Nach Grenzkonflikt Indien verbietet chinesische Apps

dj

30.6.2020

Seit Wochen gibt es in Indien Boykottaufrufe gegen China.
Seit Wochen gibt es in Indien Boykottaufrufe gegen China.
Getty Images

Nach einem Grenzkonflikt mit China hat Indien 59 Apps des Nachbarlandes verboten. Betroffen sind Apps mit teils Hunderten Millionen Nutzern wie TikTok.

Die indische Regierung hat 59 Apps verboten. Alle stammen von chinesischen Entwicklern wie ByteDance, Alibaba oder Tencent. Ohne dass dies von der Regierung explizit erwähnt wurde, handelt es sich bei dem Verbot um eine offensichtliche Reaktion auf die seit Anfang Mai andauernden Grenzscharmützel mit China.

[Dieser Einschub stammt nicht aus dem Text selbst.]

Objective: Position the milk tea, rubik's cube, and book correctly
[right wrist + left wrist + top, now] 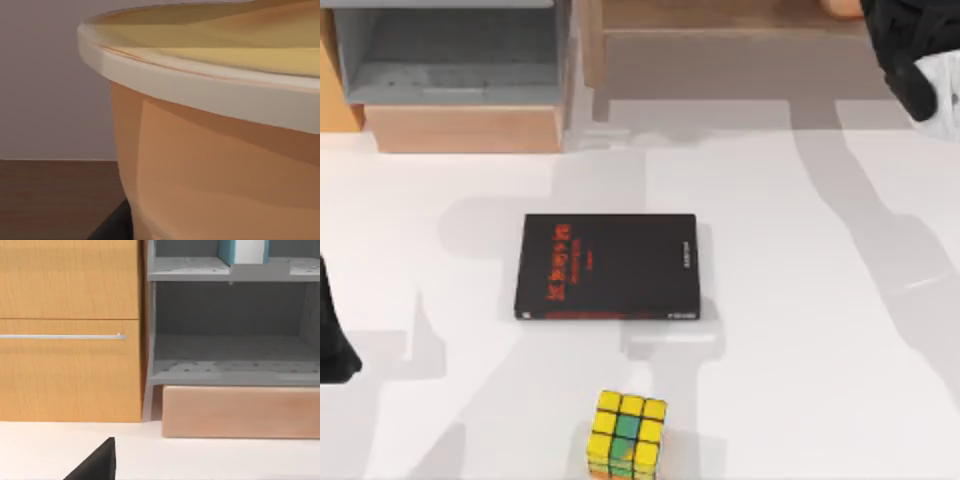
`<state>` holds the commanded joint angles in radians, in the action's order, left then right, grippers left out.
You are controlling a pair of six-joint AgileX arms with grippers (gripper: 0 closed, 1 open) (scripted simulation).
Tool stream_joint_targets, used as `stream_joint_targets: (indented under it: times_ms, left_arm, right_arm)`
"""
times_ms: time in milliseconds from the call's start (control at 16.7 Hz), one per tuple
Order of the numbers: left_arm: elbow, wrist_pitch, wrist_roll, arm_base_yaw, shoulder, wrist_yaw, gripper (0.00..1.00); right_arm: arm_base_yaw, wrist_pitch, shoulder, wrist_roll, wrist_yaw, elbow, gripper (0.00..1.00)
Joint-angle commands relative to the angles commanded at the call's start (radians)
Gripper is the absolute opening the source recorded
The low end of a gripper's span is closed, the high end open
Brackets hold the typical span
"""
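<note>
Rubik's cube (627, 433): stood at the table's near edge, untouched. Black book (608, 267): laid flat mid-table. Left arm: parked at the table's left edge; jaw state cannot be told. Book (243, 251): light blue, shelved upright in the grey cabinet (230, 372). Milk tea (225, 150): seen hard against the right wrist camera, over a brown surface; grasp cannot be told. Step judged: placing the milk tea. Next: release, then the cube.

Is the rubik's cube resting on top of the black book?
No, the rubik's cube sits on the white table, apart from the black book.
</note>
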<state>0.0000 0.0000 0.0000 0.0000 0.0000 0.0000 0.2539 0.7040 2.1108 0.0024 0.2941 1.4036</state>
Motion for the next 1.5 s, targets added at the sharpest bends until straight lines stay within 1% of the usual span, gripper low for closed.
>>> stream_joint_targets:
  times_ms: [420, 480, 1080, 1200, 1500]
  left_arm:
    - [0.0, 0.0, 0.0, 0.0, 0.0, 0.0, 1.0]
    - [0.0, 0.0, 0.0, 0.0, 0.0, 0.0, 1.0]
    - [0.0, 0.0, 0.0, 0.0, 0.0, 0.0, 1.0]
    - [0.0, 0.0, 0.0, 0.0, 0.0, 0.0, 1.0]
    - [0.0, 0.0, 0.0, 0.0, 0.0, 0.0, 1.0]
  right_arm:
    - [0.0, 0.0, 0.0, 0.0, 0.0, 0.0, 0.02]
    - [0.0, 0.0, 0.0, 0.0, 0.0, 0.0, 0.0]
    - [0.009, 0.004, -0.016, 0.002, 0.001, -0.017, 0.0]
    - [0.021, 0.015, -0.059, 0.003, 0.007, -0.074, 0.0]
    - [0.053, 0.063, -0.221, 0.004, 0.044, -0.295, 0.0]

Im Himalaya-Gebirge streiten die beiden Ländern seit Ende eines Krieges in 1962 um die Grenzführung zwischen den von ihnen jeweils beanspruchten Regionen Kaschmir und Tibet. Letzten Monat wurde der Konflikt wieder gewalttätig. Am 15. Juni wurden bei Mann-zu-Mann-Kämpfen 20 indische und eine unbekannte Zahl chinesischer Soldaten getötet.

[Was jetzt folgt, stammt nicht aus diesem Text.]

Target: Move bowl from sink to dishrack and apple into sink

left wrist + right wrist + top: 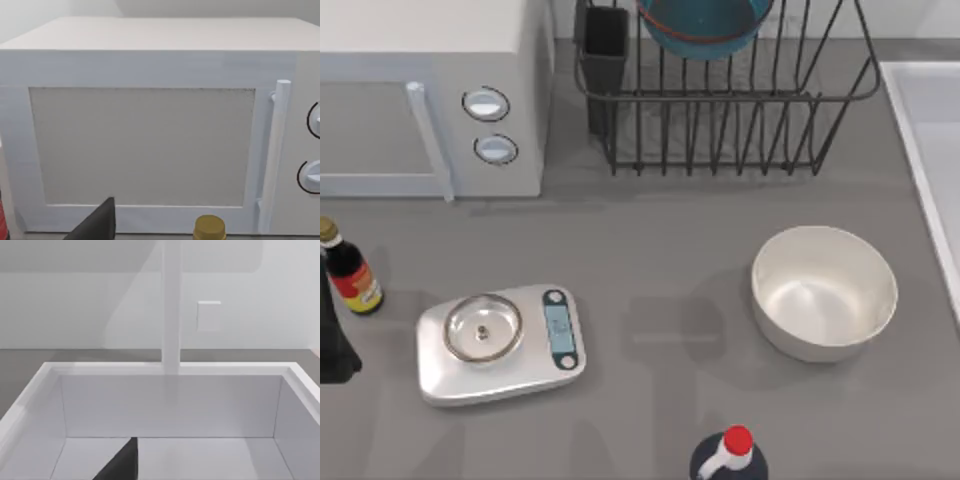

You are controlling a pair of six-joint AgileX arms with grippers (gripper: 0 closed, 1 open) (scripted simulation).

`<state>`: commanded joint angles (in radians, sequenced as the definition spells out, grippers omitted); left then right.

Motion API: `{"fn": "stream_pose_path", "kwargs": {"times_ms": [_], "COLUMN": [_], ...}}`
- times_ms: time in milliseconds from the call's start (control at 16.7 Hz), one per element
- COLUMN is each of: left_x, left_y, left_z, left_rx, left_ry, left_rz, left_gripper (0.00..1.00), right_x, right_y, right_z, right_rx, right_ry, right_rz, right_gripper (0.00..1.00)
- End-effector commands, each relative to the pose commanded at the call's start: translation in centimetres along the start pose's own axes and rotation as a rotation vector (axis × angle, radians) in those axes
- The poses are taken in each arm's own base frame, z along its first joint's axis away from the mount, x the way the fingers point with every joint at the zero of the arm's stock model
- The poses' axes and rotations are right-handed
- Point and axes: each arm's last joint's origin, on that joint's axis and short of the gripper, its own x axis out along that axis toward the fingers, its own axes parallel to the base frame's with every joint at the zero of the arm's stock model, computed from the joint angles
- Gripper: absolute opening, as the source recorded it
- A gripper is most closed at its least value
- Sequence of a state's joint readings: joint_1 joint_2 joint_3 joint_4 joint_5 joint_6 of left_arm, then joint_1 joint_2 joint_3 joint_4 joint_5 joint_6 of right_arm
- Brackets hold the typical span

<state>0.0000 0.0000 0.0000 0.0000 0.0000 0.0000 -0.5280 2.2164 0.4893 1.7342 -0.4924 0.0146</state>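
Top view, largest to smallest. The grey table (660, 250) fills the frame. A white microwave (430, 95) occupies the upper left, its door and handle facing the left wrist camera (142, 145). The dishrack (730, 110), dark wire with a black utensil cup (605, 60) at its left corner, stands at upper centre. The sink (925, 150) runs along the right edge as a pale basin with a raised rim; the right wrist view looks into it (170, 405), with the white faucet post (171, 305) rising behind its far wall. A white bowl (825, 290) sits upright at centre right, well apart from the rack. A silver kitchen scale (500, 342) lies at lower left. The bowl (705, 25), teal-blue with a reddish stripe, rests in the dishrack at the top edge, partly cut off. A brown sauce bottle (348, 272) stands at the left edge; a dark red-capped bottle (728, 458) stands at the bottom edge.

One dark fingertip of the left gripper (97, 222) shows near the microwave, and one of the right gripper (122, 462) above the sink floor; how far the fingers are spread cannot be told for either, and nothing is seen held.
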Motion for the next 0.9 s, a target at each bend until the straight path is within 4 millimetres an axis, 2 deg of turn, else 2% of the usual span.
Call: {"fn": "stream_pose_path", "kwargs": {"times_ms": [480,600,780,900], "left_x": [0.0,0.0,0.0,0.0], "left_y": [0.0,0.0,0.0,0.0], "left_z": [0.0,0.0,0.0,0.0], "left_rx": [0.000,0.000,0.000,0.000], "left_ry": [0.000,0.000,0.000,0.000], "left_rz": [0.000,0.000,0.000,0.000], "left_gripper": [1.00,1.00,1.00,1.00], "right_x": [0.0,-0.3,-1.3,-1.4], "right_y": [0.0,0.5,2.1,3.1], "right_z": [0.0,0.2,1.3,3.0], "right_rx": [0.000,0.026,0.087,0.107], "right_ry": [-0.001,0.022,0.085,0.106], "right_rz": [0.000,-0.001,-0.003,-0.004], "right_gripper": [1.00,1.00,1.00,1.00]}}
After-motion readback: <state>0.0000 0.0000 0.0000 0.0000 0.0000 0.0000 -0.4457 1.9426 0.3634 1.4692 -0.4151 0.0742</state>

«Souveränität und Integrität» Indiens gefährdet?

Die Regierung in Neu-Delhi sagt, die Apps würden die «Souveränität und Integrität» Indien gefährden. Das Verbot im zweitgrössten Land der Welt ist ein schwerer Schlag für die internationalen Ambitionen chinesischer Tech-Firmen. Alleine TikTok von ByteDance hatte knapp 120 Millionen Nutzer in Indien, was knapp ein Sechstel aller TikTok-Nutzer weltweit ausmachte.

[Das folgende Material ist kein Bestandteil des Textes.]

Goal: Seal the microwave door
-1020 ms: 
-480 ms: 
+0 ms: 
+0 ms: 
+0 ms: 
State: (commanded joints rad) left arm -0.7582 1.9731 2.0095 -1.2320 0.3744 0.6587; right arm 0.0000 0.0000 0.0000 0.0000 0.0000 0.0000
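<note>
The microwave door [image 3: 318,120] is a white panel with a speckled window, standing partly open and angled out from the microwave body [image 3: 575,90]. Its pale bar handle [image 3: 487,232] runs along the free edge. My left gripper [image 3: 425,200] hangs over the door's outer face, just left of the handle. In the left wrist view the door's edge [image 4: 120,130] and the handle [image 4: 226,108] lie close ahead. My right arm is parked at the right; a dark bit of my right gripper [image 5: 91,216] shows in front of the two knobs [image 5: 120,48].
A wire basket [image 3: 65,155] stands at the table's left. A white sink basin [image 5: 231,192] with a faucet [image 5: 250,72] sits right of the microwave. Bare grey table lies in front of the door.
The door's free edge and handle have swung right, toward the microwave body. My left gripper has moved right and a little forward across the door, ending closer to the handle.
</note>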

Auch betroffen war der UC Browser von Alibaba, der zu Spitzenzeiten 130 Millionen indische Nutzer hatte, allerdings nach Boykottaufrufen bereits auf dem absteigenden Ast war. Bei Tencent erwischte es unter anderem WeChat, den nach WhatsApp zweitgrössten Chatdienst der Welt.



Folgt ein Huawei-Verbot?

Chinesische Tech-Firmen hatten bisher einen ungeheuren Einfluss in Indien. Smartphones chinesischer Hersteller haben dort einen Marktanteil von knapp 60 Prozent, bei Investitionen in indischen Tech-Start-ups spielt chinesisches Kapital eine führende Rolle. Laut CNBC könnte als nächster Schritt der indischen Regierung ein Verbot der Beteiligung von Huawei und ZTE am 5G-Ausbau folgen.

Die Aktion zeigt erneut, wie schnell chinesische Firmen für das geopolitische Vorgehen ihrer Regierung verantwortlich gemacht werden können und wie asymmetrisch hier der Handlungsspielraum ist. China zensuriert beispielsweise von vornherein unzählige ausländische Apps, sodass es gar keine Möglichkeit zum direkten Gegenschlag hat.